Welcome back to another blog post of my blathering! I am so grateful to everyone who continues to read even when

I’m just rambling. I’ve been struggling to find a topic to write about, but as I have always said, GTW isn’t meant to be a chore, but something I enjoy. So here I am!
I’ve been sitting on this article for almost a year now, knowing I want to write about emotional well-being in children. I wasn’t sure what I was going to do with it, but I knew that I had to keep this for a metaphorical rainy day. So here we are. And don’t worry, I’ll share the link to the article at the end of this post.
For those who know me, I am an emotional person. Sad movies, other people crying, events in books—you name it, I’ve probably cried to it. Growing up, one may not have realized that I was an empath. To many, I was just quiet and withdrawn. I know some would even call me a spoiled brat. What they didn’t know was that I grappled with feeling like something was wrong with me for feeling constantly overwhelmed, left out, or like a bother. The most attention I was ever comfortable with was when doctors looked into my eyes to see if they were still broken. Now let that sit with you a moment.
While my family was loving, we didn’t talk about emotions. We never took the time to recognize that it was okay to be angry or sad. Happy was everyone’s main goal, and why shouldn’t it be? The fact of the matter is that being happy isn’t worth a single damn if you also don’t know how to feel your way through your other feelings. We grow up being told not to be angry or being asked in exasperated tones why someone is crying. At the end of the day, kids just feel like people are asking just so the adult can then tell you to stop, you’re overreacting, or to calm down.
I wished parents would stop doing that. We can’t allow for our kids to feel that any other emotion except happiness is not acceptable. Kids should be able to cry and experience these emotions without fears of being sighed at because, “Why can’t you just be happy?” Happiness isn’t the only emotion that exists, so why should we treat it as such?

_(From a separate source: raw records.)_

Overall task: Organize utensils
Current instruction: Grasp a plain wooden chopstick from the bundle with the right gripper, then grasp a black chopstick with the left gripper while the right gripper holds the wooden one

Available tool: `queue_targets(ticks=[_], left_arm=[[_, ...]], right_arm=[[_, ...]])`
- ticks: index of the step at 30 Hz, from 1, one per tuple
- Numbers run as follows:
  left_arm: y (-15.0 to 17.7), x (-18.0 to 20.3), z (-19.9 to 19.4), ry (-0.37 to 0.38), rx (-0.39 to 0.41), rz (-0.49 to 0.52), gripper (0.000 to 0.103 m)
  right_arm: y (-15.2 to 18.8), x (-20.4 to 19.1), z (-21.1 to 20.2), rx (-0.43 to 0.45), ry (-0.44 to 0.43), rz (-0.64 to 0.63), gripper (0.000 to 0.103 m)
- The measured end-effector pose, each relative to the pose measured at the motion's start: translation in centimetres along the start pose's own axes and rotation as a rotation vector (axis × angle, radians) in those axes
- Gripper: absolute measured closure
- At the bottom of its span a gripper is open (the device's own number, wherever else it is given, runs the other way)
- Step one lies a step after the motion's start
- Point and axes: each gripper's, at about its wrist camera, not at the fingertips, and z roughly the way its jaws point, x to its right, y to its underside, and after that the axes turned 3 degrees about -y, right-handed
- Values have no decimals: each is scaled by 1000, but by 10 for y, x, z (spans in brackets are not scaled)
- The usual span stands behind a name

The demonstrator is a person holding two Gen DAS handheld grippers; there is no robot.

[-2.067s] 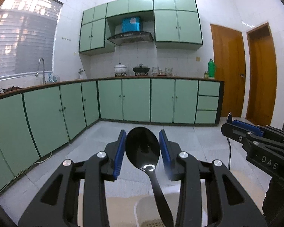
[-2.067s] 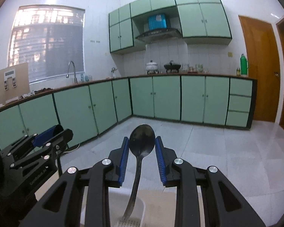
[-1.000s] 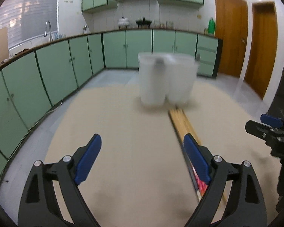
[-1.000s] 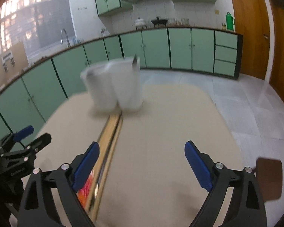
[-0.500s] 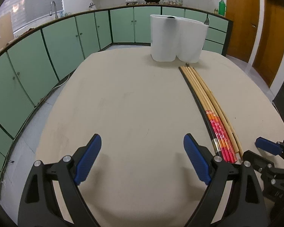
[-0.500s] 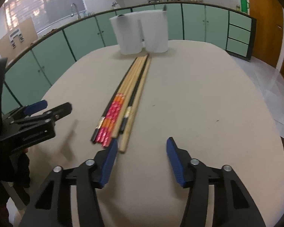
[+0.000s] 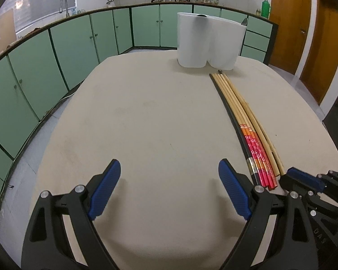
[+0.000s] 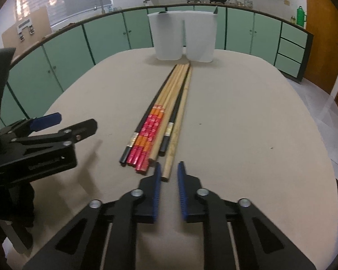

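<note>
A bundle of chopsticks (image 8: 166,110), pale wood, black and red-patterned, lies lengthwise on the beige table (image 8: 247,123), also visible in the left wrist view as chopsticks (image 7: 243,121). At the far end stands a white two-compartment holder (image 8: 182,38), holder (image 7: 209,45), with spoon tips showing above its rim. My right gripper (image 8: 169,168) is at the bundle's near end, its jaws closing. The end of the rightmost pale chopstick (image 8: 165,175) lies between them with a narrow gap still showing. My left gripper (image 7: 169,180) stands wide open over bare table left of the bundle, holding nothing.
Green kitchen cabinets (image 7: 74,51) and a counter run round the room behind the table. Wooden doors (image 7: 288,22) stand at the right. The table's rounded edge drops to a tiled floor on the left. Each gripper is seen in the other's view, close beside the bundle.
Both grippers drew back from the holder and sank toward the table. The right gripper's jaws went from wide open to nearly closed around a pale chopstick's end. The left stayed open.
</note>
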Motion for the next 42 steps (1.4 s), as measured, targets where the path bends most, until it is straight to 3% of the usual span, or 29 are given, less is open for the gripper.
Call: queue_targets(ticks=[5, 15, 25, 37, 42], left_arm=[[1, 6, 0, 27, -13, 2, 17], [8, 37, -3, 131, -47, 44, 17], [11, 46, 6, 104, -82, 67, 15], [10, 27, 7, 30, -89, 43, 16], [8, 31, 6, 54, -76, 46, 34]], right_arm=[[1, 7, -2, 6, -8, 32, 95], [2, 42, -10, 14, 60, 82, 96], [3, 50, -10, 15, 44, 97, 96], [3, 49, -9, 15, 33, 90, 95], [2, 48, -7, 10, 32, 83, 94]])
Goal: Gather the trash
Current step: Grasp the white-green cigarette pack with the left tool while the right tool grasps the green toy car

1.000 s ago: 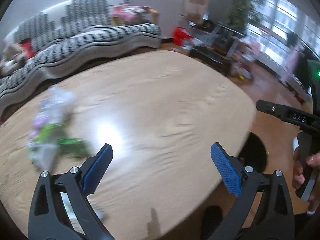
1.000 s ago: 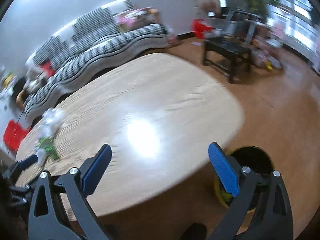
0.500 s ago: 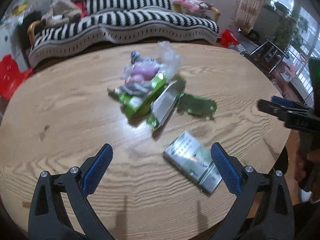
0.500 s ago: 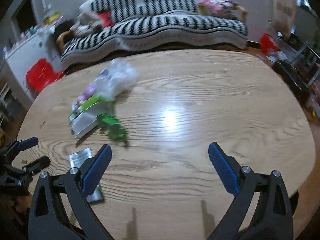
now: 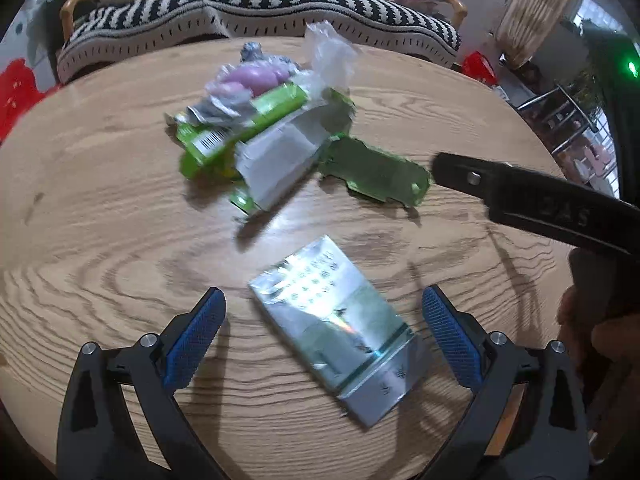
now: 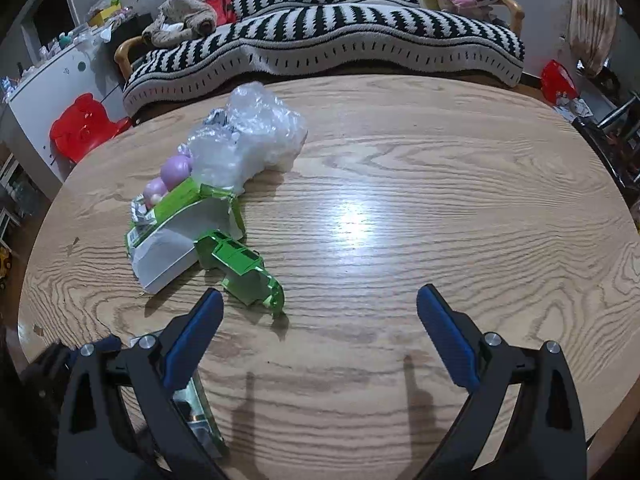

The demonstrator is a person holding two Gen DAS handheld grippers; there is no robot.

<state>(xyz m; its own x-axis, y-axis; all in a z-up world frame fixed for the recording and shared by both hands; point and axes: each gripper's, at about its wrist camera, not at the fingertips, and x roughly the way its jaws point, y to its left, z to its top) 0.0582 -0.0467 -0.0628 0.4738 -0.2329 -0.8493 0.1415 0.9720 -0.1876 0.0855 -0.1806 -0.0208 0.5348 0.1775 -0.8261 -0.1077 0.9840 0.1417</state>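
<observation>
My left tongs hang wide open over the oval wooden counter, gripping nothing, their blue pads straddling a flat silver foil packet that lies near the counter's near edge. My right tongs are equally wide open and empty, poised above bare wood just beside a torn green plastic tray. Beyond it sits the main heap: a green and white carton, lilac egg-shaped pieces and a wad of clear plastic wrap, all touching or overlapping. I judge every piece light; the foil packet looks thin, slick and lying flush, so I would pinch it across its short width or tease up a corner first, since the pads may skate over it. The green tray looks springy and sharp-edged, best taken on a raised rim; the wrap is soft and will crush anywhere, though it may drag neighbours along. The lilac pieces could roll if the carton shifts. The counter's right half is open wood, giving my right tongs free room, while the two tools sit close together over the packet, a crowding risk. A striped sofa stands behind the far edge, well apart from the trash.
</observation>
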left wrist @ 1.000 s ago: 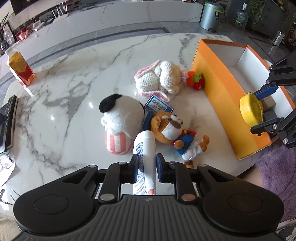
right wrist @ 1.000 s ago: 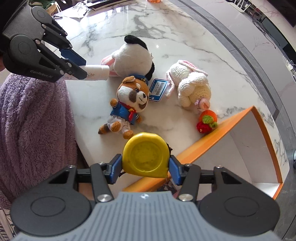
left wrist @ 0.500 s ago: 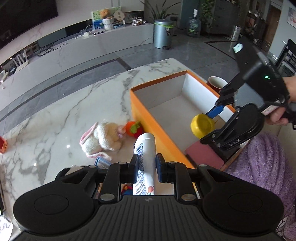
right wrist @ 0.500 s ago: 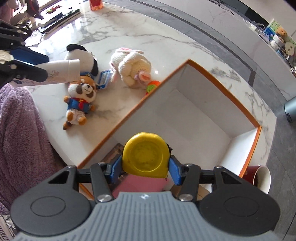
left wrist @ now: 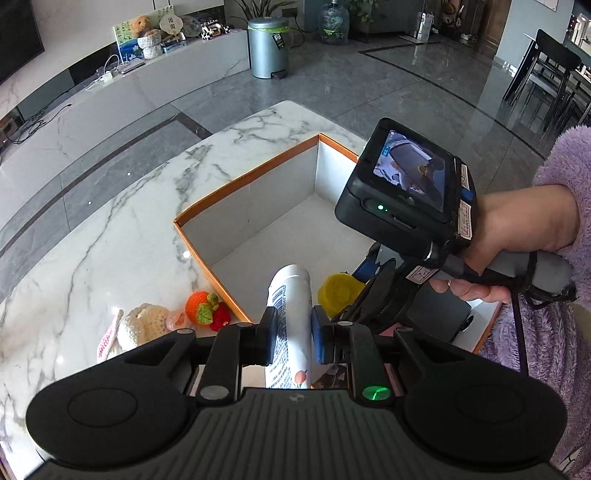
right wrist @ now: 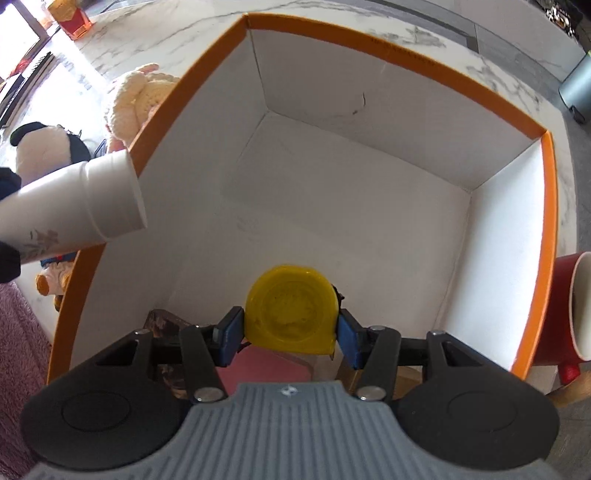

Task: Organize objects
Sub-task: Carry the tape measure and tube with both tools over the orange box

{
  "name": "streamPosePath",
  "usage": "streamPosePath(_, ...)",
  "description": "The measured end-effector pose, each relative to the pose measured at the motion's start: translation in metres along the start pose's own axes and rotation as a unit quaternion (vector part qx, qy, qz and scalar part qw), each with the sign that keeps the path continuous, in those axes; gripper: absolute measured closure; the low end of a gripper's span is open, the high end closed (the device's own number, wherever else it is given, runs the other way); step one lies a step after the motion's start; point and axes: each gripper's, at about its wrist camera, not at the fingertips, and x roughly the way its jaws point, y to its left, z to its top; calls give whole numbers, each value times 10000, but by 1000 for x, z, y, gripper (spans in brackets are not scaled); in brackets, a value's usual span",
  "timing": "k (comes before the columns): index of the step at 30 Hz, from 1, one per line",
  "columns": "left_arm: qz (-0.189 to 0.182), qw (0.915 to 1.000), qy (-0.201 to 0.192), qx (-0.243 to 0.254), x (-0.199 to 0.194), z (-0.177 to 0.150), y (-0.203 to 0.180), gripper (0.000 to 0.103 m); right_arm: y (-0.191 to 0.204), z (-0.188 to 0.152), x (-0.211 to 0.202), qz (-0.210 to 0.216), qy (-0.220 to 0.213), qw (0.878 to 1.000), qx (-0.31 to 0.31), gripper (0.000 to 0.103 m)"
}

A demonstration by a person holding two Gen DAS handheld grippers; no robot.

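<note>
We see the left gripper (left wrist: 293, 326) with jaws nearly closed, clamped on a white tube (left wrist: 291, 314) that hangs over the box (left wrist: 236, 188) rim at the box's table-side wall. The right gripper (right wrist: 290, 332) has jaws about half open, gripping a yellow tape measure (right wrist: 291, 308) low inside the box, above a pink item (right wrist: 264, 371). The box sits at the table (left wrist: 122, 221) corner. A knitted rabbit (left wrist: 146, 325) and a knitted fruit (left wrist: 207, 308) lie on the table beside the box wall. A red cup (right wrist: 570, 306) stands outside the box

A grey bin (left wrist: 268, 47) and water jug (left wrist: 333, 21) stand on the floor.
</note>
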Motion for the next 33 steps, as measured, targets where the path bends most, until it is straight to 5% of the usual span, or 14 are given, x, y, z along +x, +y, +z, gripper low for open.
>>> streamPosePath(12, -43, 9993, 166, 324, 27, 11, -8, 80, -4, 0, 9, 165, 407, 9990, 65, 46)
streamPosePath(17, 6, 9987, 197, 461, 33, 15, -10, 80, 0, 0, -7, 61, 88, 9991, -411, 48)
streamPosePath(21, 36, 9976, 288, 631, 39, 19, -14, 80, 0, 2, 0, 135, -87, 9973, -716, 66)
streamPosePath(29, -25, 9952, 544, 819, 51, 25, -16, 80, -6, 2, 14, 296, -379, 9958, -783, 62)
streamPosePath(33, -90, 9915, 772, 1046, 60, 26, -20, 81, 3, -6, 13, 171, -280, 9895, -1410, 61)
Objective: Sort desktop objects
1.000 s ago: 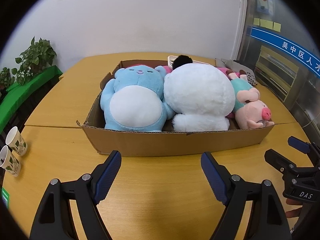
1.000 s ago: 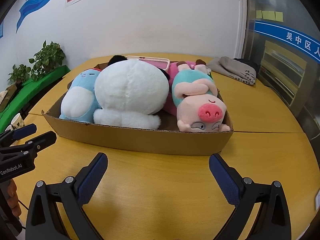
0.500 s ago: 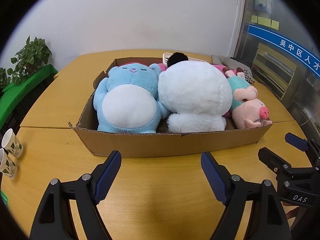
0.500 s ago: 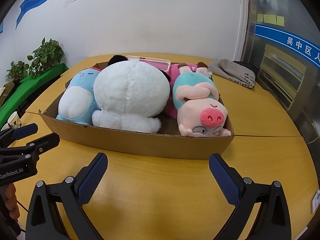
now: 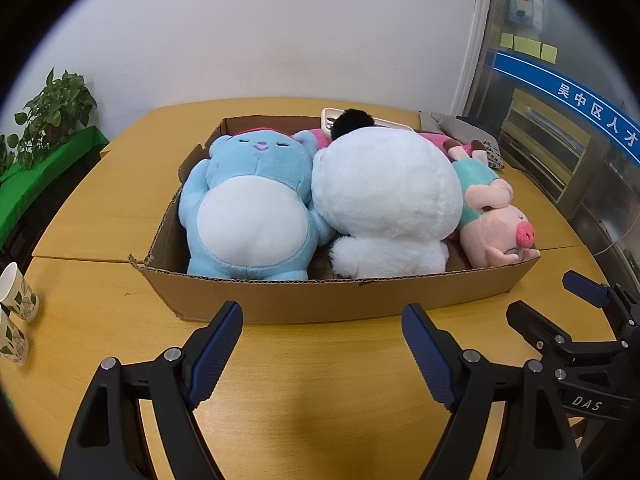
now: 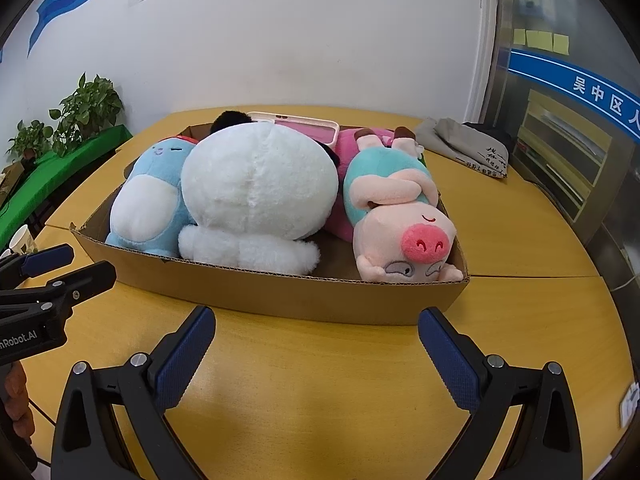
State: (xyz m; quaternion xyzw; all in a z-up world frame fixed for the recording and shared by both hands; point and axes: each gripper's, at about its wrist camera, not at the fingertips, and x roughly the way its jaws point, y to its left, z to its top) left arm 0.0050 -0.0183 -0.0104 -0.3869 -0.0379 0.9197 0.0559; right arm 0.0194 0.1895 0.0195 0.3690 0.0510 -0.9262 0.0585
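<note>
Three plush toys lie packed side by side in a shallow cardboard box point(image 5: 360, 300) on a yellow wooden bench point(image 5: 320, 380), and everything here is placed relative to that box. Well to its left, at the bench edge, stand two paper cups point(image 5: 16, 292) with a leaf print; farther left and behind is a green-covered ledge with potted plants point(image 5: 56, 108). Inside the box, at its left end, a blue bear point(image 5: 248, 208) lies on its back, white belly up. Touching it in the middle is a large white plush point(image 5: 384, 200) with a black tuft at its far end. At the right end a pink pig point(image 5: 496, 232) in a teal top lies with its snout toward the box's near wall. A pink-and-white tray point(image 6: 296, 126) rests at the far wall behind the white plush. Beyond the box's far right corner, folded grey cloth point(image 6: 464, 148) lies on the bench. In front of the box's near wall the left gripper point(image 5: 322, 332) hovers over bare bench, jaws spread wide and empty. To its right, the right gripper point(image 6: 316, 332) hovers likewise, jaws spread with nothing between them.
</note>
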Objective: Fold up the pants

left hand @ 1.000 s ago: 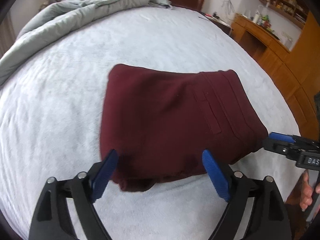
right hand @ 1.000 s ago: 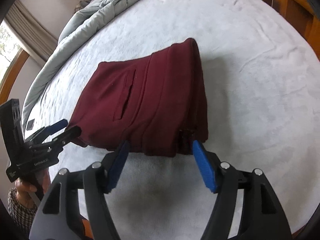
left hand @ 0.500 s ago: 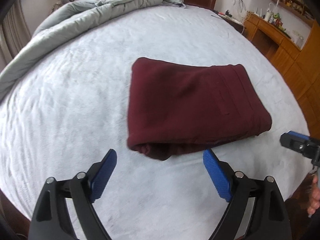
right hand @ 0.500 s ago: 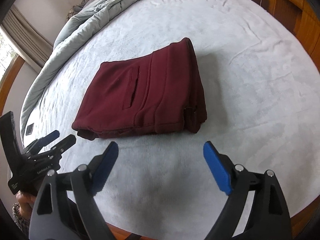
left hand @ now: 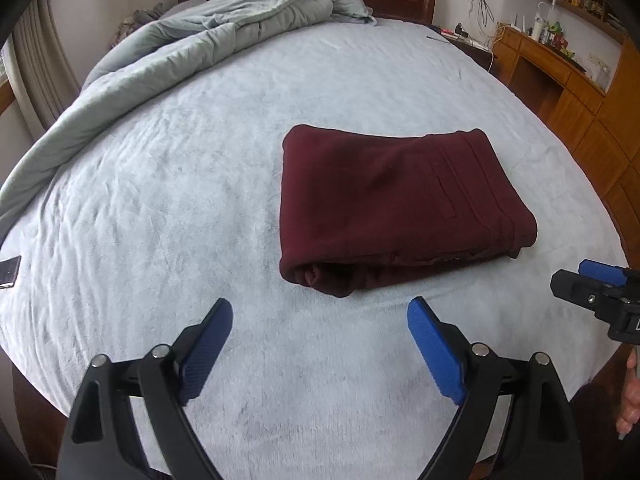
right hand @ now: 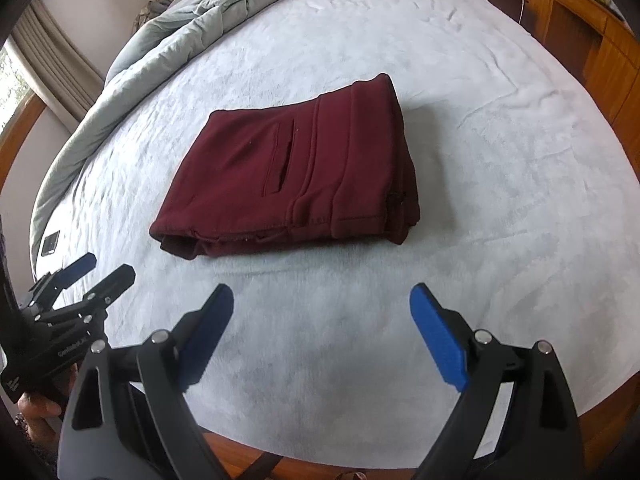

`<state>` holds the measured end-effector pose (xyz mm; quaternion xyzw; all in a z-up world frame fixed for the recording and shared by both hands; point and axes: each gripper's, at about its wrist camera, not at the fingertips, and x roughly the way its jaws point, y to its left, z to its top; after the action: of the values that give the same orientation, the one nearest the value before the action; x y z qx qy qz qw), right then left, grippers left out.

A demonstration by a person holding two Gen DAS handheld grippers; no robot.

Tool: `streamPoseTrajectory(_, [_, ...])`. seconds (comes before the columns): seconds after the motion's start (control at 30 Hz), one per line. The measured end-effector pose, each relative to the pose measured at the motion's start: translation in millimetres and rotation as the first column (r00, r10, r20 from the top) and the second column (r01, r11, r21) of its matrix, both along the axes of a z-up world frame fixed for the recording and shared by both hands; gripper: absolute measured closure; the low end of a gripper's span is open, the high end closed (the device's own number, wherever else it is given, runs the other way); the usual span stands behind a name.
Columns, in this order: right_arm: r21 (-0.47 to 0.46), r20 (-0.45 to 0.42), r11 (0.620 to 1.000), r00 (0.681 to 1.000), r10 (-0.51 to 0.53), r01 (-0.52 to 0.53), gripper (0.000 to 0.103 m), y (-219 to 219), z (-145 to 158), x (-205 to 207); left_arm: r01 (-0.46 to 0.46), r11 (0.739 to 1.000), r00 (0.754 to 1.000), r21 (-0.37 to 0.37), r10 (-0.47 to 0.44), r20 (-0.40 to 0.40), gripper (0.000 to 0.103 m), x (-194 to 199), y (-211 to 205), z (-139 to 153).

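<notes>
Left wrist view: folded pants lay ahead of both grippers' wide-spread, empty jaws, long axis crosswise; L gripper, R gripper about equally near.

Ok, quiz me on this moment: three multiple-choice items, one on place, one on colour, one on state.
1. Where do the pants lie?
A. on the bed
B. on the floor
C. on the desk

2. What colour are they?
A. grey
B. maroon
C. navy

3. How are the left tool and right tool?
A. both clamped on cloth
B. one open, one shut
C. both open, holding nothing

Answers: 1 A, the folded bundle rests on the pale bedcover; 2 B, the fabric is dark red; 3 C, blue pads stand spread, short of the pants.
</notes>
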<state>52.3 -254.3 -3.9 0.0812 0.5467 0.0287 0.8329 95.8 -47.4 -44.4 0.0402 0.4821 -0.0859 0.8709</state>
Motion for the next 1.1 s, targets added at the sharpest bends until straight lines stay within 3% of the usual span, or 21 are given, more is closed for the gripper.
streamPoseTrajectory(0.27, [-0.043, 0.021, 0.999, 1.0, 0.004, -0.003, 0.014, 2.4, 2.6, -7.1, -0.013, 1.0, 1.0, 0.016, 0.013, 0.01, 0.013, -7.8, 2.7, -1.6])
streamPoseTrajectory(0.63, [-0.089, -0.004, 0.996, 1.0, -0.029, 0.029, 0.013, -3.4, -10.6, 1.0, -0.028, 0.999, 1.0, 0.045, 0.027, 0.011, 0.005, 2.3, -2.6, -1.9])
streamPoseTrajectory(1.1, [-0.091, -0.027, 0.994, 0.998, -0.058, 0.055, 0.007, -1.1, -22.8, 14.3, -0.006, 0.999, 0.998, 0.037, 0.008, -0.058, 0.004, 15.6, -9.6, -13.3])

It was with this mentality that I grew up fighting back my tears, suppressing my anger that became my form of lashing out. Ask around—I was a bratty kid for having a razor-sharp comeback. But ai also cried so, so easily. During swim competitions, if people shouted at me to swim harder and faster, I cried. Couldn’t they see I was doing my best? Couldn’t they tell that I was just trying to make it to the finish line and NOT be first place? I didn’t know how to handle anything except being overly enthusiastic when I was happy to SHOW that see, I could do it. I could be a happy kid. But parents, let me tell you, that is NOT okay.
We need to be teaching kids that it is okay to feel anxious, sad, tired… anything else that isn’t always just a default happy. We need to teach kids that communicating our emotions and what made us feel that way IS healthy. Parents have a lot to contend with, but you as a parent also have no excuse to be surprised when your kid screams about wanting to bury someone in the backyard just because, “We didn’t teach them that”. It, doesn’t, matter. The moment you silence a child and their emotions because you are tired and just don’t want to deal with it, you are sending a signal that is clear as day. You are telling your kid, “I just don’t want to deal with you right now.” And that, hurts. Every kid wants to be loved and understood by their parents, but they can’t fully feel the effects of your love if you aren’t treating emotional health the same as physical health. It goes hand in hand with treating mental health as normal. Teaching your kids how to work through those feelings is your responsibility. Not some school. Not a simple phrase like, “sticks and stones can hurt my bones, but words will never hurt me.” That is a bold-faced lie disguised as a mantra. Words hurt. And kids should know that before it hurts them.
As a twenty-two-year-old, I’ve since come to realize that I cannot stand being yelled at. I shut down both mentally, physically, and emotionally. Words are hard to come by for me, as is communicating my feelings and working my way through issues. Don’t let your kid be me. I’m anxious and fidgety, unable to sleep and plagued by way too many nightmares for a person my age. Don’t let your kids be me. Don’t raise your kid to not trust to tell you things, to hide when they’ve been bullied, when they self-harmed, when they felt like dying was their only option. Don’t let them be me. Allow your kids to grow and be better than me. Raise them to be strong and mindful, gentle with their words and others, as well as themselves. Teach them to lift other people up around them and most importantly, that it is okay not to be okay now because it will be okay tomorrow. Teach them to be better than me because I still struggle everyday to feel like I matter, that my anxiety does not make me less of a person. Most importantly, understand this: teach your kids that anything except happiness is okay. If they feel down, it’s okay. If they hurt, if they can’t speak, if it’s all too much… they’re not broken.